> [WHAT TO WORK ON] Your answer should be the full listing, copied word for word.

SOURCE MATERIAL Block Start

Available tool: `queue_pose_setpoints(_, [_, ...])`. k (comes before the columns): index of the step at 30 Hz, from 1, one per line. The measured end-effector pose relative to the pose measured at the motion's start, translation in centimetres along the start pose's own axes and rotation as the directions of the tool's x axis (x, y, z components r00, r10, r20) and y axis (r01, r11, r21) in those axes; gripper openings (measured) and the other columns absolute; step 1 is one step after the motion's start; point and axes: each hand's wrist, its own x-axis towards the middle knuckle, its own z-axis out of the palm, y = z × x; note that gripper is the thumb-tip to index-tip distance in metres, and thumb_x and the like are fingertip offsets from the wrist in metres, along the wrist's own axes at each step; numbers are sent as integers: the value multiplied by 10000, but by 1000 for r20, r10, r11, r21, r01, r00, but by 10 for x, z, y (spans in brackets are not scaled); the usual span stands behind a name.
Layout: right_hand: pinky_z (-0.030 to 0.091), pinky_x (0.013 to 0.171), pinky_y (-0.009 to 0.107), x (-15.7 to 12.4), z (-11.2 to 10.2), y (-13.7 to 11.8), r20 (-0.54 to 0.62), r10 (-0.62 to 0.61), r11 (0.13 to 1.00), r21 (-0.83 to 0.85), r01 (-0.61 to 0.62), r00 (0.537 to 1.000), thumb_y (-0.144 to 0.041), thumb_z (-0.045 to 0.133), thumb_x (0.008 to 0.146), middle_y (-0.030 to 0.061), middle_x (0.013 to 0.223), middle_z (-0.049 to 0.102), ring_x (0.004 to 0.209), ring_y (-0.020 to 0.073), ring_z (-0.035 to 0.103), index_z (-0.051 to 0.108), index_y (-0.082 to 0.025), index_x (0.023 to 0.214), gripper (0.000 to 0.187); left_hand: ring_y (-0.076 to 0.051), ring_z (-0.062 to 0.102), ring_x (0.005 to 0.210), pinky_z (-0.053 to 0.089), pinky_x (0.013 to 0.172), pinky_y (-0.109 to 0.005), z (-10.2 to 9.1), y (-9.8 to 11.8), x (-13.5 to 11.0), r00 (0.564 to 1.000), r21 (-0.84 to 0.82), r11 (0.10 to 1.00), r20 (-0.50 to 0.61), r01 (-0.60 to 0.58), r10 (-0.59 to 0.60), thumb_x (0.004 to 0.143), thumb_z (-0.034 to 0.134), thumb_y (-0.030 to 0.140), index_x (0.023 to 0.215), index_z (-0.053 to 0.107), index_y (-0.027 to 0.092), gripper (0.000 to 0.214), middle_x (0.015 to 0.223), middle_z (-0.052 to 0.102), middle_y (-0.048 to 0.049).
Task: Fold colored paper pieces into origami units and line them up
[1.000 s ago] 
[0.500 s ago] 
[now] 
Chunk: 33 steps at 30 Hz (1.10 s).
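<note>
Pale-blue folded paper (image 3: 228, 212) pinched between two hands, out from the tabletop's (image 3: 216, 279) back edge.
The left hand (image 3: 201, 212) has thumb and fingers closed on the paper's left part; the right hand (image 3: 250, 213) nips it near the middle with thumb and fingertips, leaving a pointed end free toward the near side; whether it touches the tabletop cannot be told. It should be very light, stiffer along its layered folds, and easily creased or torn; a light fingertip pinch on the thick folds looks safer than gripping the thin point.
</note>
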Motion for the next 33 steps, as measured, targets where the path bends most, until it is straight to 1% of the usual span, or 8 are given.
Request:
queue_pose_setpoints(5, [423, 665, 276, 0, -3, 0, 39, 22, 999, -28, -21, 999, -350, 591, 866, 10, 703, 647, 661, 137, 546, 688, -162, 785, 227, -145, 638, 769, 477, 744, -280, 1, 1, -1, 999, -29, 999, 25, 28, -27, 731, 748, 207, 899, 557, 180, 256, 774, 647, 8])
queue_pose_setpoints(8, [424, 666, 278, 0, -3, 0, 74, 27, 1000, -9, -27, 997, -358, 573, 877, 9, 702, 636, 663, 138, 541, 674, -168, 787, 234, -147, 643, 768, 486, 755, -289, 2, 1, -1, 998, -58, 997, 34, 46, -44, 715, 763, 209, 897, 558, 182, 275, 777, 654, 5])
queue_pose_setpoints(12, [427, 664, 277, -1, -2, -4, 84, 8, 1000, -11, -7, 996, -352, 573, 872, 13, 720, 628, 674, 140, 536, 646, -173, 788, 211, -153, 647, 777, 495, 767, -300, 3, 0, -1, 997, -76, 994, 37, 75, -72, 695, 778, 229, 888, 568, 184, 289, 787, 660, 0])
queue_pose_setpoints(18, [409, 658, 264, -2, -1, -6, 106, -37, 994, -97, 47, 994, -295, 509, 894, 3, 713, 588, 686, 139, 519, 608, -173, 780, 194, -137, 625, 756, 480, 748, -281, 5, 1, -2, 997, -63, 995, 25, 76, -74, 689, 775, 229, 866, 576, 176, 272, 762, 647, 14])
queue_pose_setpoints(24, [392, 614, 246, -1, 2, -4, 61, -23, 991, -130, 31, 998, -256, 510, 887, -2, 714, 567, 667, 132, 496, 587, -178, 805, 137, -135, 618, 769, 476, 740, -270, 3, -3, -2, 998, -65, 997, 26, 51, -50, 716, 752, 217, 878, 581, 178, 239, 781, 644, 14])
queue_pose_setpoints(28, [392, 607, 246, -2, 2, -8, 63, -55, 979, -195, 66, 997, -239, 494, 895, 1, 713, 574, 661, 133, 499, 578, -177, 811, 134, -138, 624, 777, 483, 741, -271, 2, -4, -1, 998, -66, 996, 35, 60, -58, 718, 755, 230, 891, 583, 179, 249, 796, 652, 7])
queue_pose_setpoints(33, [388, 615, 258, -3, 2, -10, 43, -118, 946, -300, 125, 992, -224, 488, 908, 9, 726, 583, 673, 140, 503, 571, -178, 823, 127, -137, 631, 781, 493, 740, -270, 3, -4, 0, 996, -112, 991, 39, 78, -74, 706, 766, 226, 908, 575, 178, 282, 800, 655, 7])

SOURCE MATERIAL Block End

> [EXERCISE SOLUTION]
Available tool: `queue_pose_setpoints(_, [_, ...])`. k (comes before the columns): index of the step at 30 Hz, from 1, one per line. The measured end-effector pose relative to the pose measured at the motion's start, translation in centimetres along the start pose's own axes and rotation as the directions of the tool's x axis (x, y, z components r00, r10, r20) and y axis (r01, r11, r21) in those axes; gripper openings (measured) and the other columns absolute; step 1 is one step after the motion's start; point and axes: each hand's wrist, its own x-axis towards the middle knuckle, its own z-axis out of the palm, y = z × x; note that gripper is the thumb-tip to index-tip distance in metres, and thumb_x and the like are fingertip offsets from the wrist in metres, along the wrist's own axes at each step; numbers are sent as integers: the value multiplied by 10000, but by 1000 for r20, r10, r11, r21, r01, r00, but by 10 for x, z, y (spans in brackets are not scaled); the usual span stands behind a name.
Layout: right_hand: pinky_z (-0.030 to 0.091), pinky_x (0.013 to 0.171), pinky_y (-0.009 to 0.107), x (-15.7 to 12.4), z (-11.2 to 10.2), y (-13.7 to 11.8), r20 (-0.54 to 0.62), r10 (-0.62 to 0.61), r11 (0.13 to 1.00), r21 (-0.83 to 0.85), r01 (-0.61 to 0.62), r00 (0.537 to 1.000), thumb_y (-0.144 to 0.041), thumb_z (-0.045 to 0.133), thumb_x (0.008 to 0.146), middle_y (-0.030 to 0.061), middle_x (0.013 to 0.223), middle_z (-0.049 to 0.102), ring_x (0.004 to 0.209), ring_y (-0.020 to 0.073), ring_z (-0.035 to 0.103), index_z (-0.051 to 0.108), index_y (-0.082 to 0.025), index_x (0.023 to 0.214), gripper (0.000 to 0.187); left_hand: ring_y (-0.076 to 0.051), ring_z (-0.062 to 0.102), ring_x (0.005 to 0.210), pinky_z (-0.053 to 0.089), pinky_x (0.013 to 0.172), pinky_y (-0.109 to 0.005), z (-10.2 to 9.1), y (-9.8 to 11.8), x (-13.5 to 11.0), r00 (0.564 to 1.000), r21 (-0.84 to 0.82), r11 (0.10 to 1.00), r20 (-0.50 to 0.61), r01 (-0.60 to 0.58), r10 (-0.59 to 0.60), thumb_x (0.004 to 0.143), thumb_z (-0.034 to 0.134), thumb_y (-0.030 to 0.140), index_x (0.023 to 0.215), index_z (-0.053 to 0.107), index_y (-0.027 to 0.092), gripper (0.000 to 0.214), middle_x (0.015 to 0.223), middle_z (-0.052 to 0.102), middle_y (-0.048 to 0.049).
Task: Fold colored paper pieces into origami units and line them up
[1.000 s ago] 
[0.500 s ago] 
[now] 
Chunk: 33 steps at 30 Hz (1.10 s).
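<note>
Pale-blue folded paper (image 3: 228, 212) pinched between two hands, out from the tabletop's (image 3: 216, 279) back edge.
The left hand (image 3: 201, 212) has thumb and fingers closed on the paper's left part; the right hand (image 3: 250, 213) nips it near the middle with thumb and fingertips, leaving a pointed end free toward the near side; whether it touches the tabletop cannot be told. It should be very light, stiffer along its layered folds, and easily creased or torn; a light fingertip pinch on the thick folds looks safer than gripping the thin point.
</note>
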Motion for the next 33 steps, as measured, targets where the path bends most, until it is straight to 1% of the usual span, or 8 are given.
Request:
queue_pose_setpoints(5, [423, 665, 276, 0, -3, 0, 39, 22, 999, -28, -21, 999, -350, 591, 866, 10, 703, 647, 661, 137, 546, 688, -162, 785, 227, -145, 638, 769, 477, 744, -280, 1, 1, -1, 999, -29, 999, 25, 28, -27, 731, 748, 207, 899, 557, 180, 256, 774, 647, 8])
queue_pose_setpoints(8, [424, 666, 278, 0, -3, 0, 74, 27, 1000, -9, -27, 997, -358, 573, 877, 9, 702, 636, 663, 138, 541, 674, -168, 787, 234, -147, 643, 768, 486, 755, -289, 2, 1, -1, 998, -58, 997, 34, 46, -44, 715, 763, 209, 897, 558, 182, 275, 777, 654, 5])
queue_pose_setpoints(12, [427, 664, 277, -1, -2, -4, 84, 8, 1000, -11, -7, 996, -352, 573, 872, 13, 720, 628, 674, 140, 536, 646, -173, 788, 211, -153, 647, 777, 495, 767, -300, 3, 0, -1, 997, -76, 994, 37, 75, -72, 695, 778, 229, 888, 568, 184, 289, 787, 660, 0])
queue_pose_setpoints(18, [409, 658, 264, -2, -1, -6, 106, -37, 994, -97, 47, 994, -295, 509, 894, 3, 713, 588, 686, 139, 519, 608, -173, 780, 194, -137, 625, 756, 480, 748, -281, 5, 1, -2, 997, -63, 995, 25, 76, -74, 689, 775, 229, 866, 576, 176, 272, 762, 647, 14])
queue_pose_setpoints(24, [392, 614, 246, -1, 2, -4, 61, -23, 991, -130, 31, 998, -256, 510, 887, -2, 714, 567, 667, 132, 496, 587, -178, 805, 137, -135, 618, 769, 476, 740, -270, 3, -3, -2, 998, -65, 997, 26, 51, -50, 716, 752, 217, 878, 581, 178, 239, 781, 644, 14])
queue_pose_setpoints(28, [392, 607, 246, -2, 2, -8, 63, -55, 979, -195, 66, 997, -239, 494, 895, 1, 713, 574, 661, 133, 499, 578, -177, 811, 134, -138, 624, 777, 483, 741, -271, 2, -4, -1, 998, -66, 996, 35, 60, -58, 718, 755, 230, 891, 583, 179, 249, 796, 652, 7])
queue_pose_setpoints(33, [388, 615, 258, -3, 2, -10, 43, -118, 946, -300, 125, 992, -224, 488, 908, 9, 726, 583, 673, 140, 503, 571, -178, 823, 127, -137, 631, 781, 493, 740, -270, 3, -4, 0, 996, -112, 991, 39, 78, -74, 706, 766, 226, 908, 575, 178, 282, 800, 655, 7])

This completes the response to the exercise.